В номинации “Лучший фильм на иностранном языке” сошлись не только очень разные фильмы, но разные культурные коды и традиции. Скорее всего, оскаровский сюжет сведется к противостоянию “Иды” и “Левиафана”.
Перед нами не тот случай, когда на безрыбье и кит рыба. В пятерке номинантов все фильмы достойны внимания. Аргентинские “Дикие истории” Дамиана Сифрона продюсированы Педро Альмодоваром с его братом Агустином Альмодоваром, профессионально раскручены в американском и мировом прокате. Эта анархистская трагикомедия с элементами триллера может найти немало поклонников, особенно если учесть, что Альмодовара дважды награждали “Оскаром” и его имя для академиков кое-что значит.
Другой серьезный претендент на награду — “Тимбукту” Абдеррахмана Сиссако, родившегося в Мавритании, и выучившегося на режиссера в Москве во ВГИКе. Это страстное поэтическое воззвание к разуму и толерантности. В центре фильма — африканский город Тимбукту, захваченный исламскими радикалами и подвергнутый фундаменталистскому террору. Актуальность фильма возрастает с каждым днем.
На этом список оскаровских “важных тем” не кончается. Характерно при этом, что действие трех из пяти номинированных фильмов разыгрывается на территории Восточной Европы, которая еще недавно располагалась в тени предпочтений “Оскара”, а ныне стала горячей в прямом и переносном смысле. Фильм “Мандарины” Зазы Урушадзе с неожиданной стороны показывает одну из войн, разразившихся в этом регионе после распада СССР. Грузино-абхазский конфликт увиден с точки зрения эстонца, и это придает драматической ситуации какой-то новый объем.
И все же главными соперниками, судя по всему, станут польская “Ида” и русский “Левиафан”. Победа первой отвечала бы стремлению отметить годовщину холокоста и поддержать европейское артхаусное кино. Если академики предпочтут “Левиафан”, они, скорее всего, выразят солидарность с содержащейся в картине критикой российской власти.

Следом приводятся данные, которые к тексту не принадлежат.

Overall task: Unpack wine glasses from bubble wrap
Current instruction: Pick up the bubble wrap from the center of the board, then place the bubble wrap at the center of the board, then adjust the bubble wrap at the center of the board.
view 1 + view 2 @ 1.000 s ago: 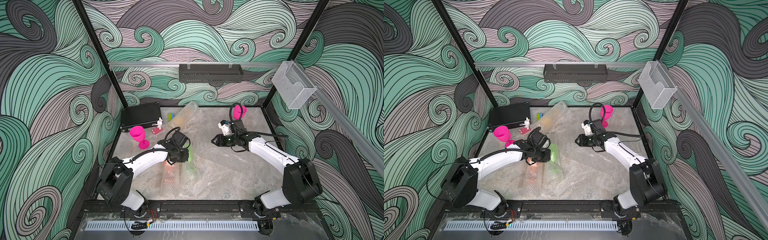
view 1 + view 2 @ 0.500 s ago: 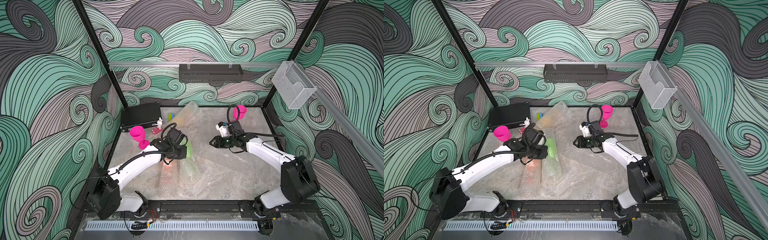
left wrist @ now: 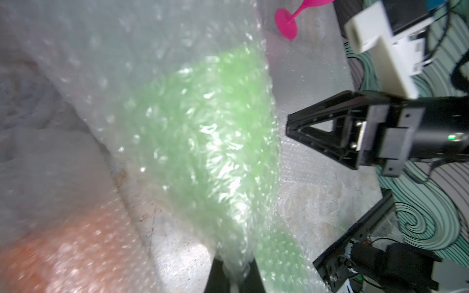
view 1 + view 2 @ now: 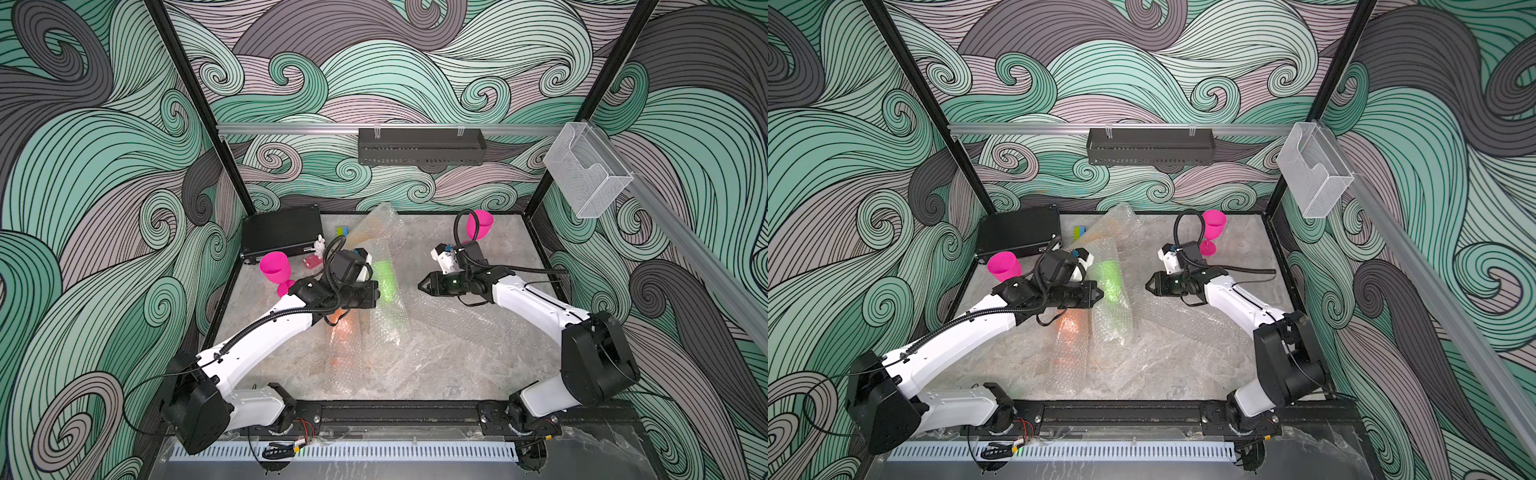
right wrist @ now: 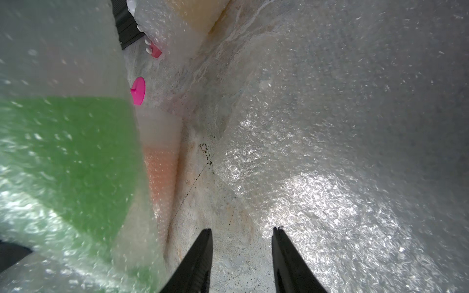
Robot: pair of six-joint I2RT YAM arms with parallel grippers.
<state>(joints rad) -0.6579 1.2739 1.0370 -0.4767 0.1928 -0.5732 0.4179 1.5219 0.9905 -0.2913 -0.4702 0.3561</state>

Между тем с точки зрения искусства кино сопоставление этих фильмов приводит к выводу о явном преимуществе “Левиафана”, и оно лежит совсем не в плоскости политических интерпретаций. “Ида” Павла Павликовского — история юной католической монашки-сироты, которая открывает свое еврейское происхождение и страшную правду о судьбе родителей, в шоке от этих открытий окунается в мирские соблазны и вновь, уже сознательно, возвращается в монастырь. Павликовский, живущий и работающий в Англии, вернулся в Польшу, чтобы снять этот черно-белый ретрофильм в лучших традициях польской кинематографической школы 1950-1960-х годов: в это время и происходит действие картины. Однако тема уничтожения евреев соседями-поляками не только болезненна для национальной совести, но и становится суровым испытанием на масштаб высказывания. Фильм же не поднимается до трагедии, оставаясь качественным продуктом постмодернизма, привлекая тонкостью стилизации, остроумием сценарной конструкции, изяществом и холодноватой элегантностью.
“Левиафан” выглядит в этом сравнении неуклюжим чудовищем, в нем много диспропорций и загадок, особенно для тех, кто судит о кино с позиции бабки на завалинке. Эта глыба и подавляет, и восхищает своим величием, виртуозным сочетанием высокой и низкой образности, трагических и сатирических красок. Фильм представляет собой историю борьбы героя с несчастьями, которые обрушиваются на него, как на библейского Иова, словно снег на голову. Звягинцев, делая широкий шаг в сторону социального кино, остается тем не менее на освоенной им территории мифа. Этому отвечает религиозное восприятие природы — поразительные северные пейзажи, кадры сурового Баренцева моря, из недр которого в самый драматический момент совершенно естественно является кит — библейский Левиафан.
В многозначности (не путать с многозначительностью) “Левиафана” — глубина этого фильма, вышедшего из пучины российской жизни. Но будет ли это качество считано и воспринято — вопрос. Или все сведется к поверхностному сюжетному слою? “Ида”, в отличие от “Левиафана”, сделана аккуратно и осторожно, взвешенно и политкорректно — что для “Оскара” большой плюс. Впрочем, история этой премии содержит немало примеров, когда плюсы оборачивались минусами. И наоборот.